Al-Qaida publie la liste de ses pires ennemis, incluant Charb et Salman Rushdie

Capture d'écran

Dans Inspire, le magazine de recrutement d’Al-Qaida, qui tire son nom d'un verset du Coran incitant les croyants à dépasser leur peur de la mort et à se battre pour la cause d'Allah, l’organisation terroriste publie la liste de ses ennemis jurés, sous le titre «Wanted: Dead Or Alive for Crimes Against Islam» (Recherchés, morts ou vifs, pour crimes contre l’Islam) rapporte The Atlantic. Le magazine américain précise: 

«Et si ce qu’ils veulent n’était pas assez clair pour vous, la liste inclut aussi une image de l’un des hommes recherchés, le pasteur, incendiaire de Corans, Terry Jones, prenant une balle dans la tête. Et avec pour légende, "Yes We Can: A Bullet A Day Keeps the Infidel Away" (yes we can: une balle par jour maintient les infidèles à distance)»

The Atlantic explique que le point commun entre les personnes présentes sur cette liste:

«le point commun entre tous n’est pas d’avoir tué des musulmans ou même mené une guerre contre Al-Quaida directement. Non, le plus grand crime imaginable est d’avoir insulté le prophète Mohammed, ce dont la plupart de ces gens– si ce n’est tous- admettraient volontiers être coupables».
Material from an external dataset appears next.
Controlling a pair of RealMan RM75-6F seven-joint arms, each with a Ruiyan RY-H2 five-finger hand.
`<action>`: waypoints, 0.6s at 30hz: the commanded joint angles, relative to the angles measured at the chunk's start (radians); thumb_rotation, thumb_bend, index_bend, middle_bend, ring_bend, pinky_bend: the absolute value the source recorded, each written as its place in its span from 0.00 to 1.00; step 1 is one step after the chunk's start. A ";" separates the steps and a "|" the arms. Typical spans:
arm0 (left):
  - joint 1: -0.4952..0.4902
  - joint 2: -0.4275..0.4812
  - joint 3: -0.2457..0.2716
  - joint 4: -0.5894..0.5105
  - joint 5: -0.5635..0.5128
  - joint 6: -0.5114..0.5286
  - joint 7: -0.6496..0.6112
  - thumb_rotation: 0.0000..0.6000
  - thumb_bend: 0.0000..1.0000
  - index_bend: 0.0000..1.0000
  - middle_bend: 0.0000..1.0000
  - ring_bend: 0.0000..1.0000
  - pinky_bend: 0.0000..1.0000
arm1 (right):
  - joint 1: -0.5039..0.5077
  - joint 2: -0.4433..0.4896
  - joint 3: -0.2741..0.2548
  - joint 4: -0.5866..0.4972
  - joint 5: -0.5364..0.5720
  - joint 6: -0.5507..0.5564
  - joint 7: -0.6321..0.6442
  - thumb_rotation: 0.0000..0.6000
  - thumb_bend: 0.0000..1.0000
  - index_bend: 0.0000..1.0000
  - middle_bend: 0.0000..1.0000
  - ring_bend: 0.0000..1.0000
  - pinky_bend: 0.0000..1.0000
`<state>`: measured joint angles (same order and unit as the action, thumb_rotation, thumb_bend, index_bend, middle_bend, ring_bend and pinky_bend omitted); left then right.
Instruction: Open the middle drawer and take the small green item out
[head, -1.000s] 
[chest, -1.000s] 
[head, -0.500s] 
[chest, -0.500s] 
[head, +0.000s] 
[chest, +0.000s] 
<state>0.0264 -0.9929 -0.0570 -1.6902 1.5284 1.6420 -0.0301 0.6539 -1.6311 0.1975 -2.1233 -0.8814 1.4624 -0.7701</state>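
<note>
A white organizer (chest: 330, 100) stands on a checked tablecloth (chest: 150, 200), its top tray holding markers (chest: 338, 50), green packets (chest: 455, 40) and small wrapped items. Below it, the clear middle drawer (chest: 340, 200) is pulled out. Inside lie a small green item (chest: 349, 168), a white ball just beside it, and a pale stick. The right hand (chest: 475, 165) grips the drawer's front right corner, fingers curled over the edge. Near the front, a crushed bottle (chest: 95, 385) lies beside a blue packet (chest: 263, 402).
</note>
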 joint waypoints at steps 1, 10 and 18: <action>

Parmi les personnes recherchées, figure notamment Charb, directeur depuis 2009 de Charlie Hebdo: l’hebdomadaire satirique avait publié les caricatures du journal danois Jyllands-Posten, représentant le prophète, en 2006, et de nouveau celles de ses propres dessinateurs en 2012. Alors que le journal avait été accusé de faire de la provocation, voire de l'islamophobie, Charb avait assuré qu'il fallait se moquer sans cesse des religions, pour le bien de la laïcité et de la liberté d'expression: «Il faut continuer jusqu'à ce que l'islam soit aussi banalisé que le catholicisme» assurait-il alors, en septembre. Et quant au danger potentiellement encouru à cause des publications, il déclarait n'avoir pas reçu de menace «pour l'instant», ajoutant:

«Ça fait un an qu'on est protégés par la police depuis l'incendie des locaux, si c'est la condition pour s'exprimer librement en France, on sera protégés par la police comme la police protège la liberté des Français».

L'écrivain Salman Rushdie figure également sur la liste. Accusé de blasphème pour Les Versets sataniques, vivant sous le coup d'une fatwa lancée contre lui par l'Ayatollah Khomeiny (qu'il raconte dans un récit autobiographique, Joseph Anton) Rushdie vient de nouveau de voir la haine attisée contre lui. La fondation iranienne religieuse du 15 Khordad, a refait surface en 2012 en élevant la prime à... 3,3 millions de dollars pour obtenir sa tête.

En 2010, nous vous expliquions sur Slate que le projet du magazine Inspire était probablement mené par Samir Khan, un ancien résident de Caroline du Nord alors âgé de 24 ans, qui s’était fait remarquer en 2003 pour avoir entretenu un des sites d’Al-Qaida les plus populaires et les plus radicaux.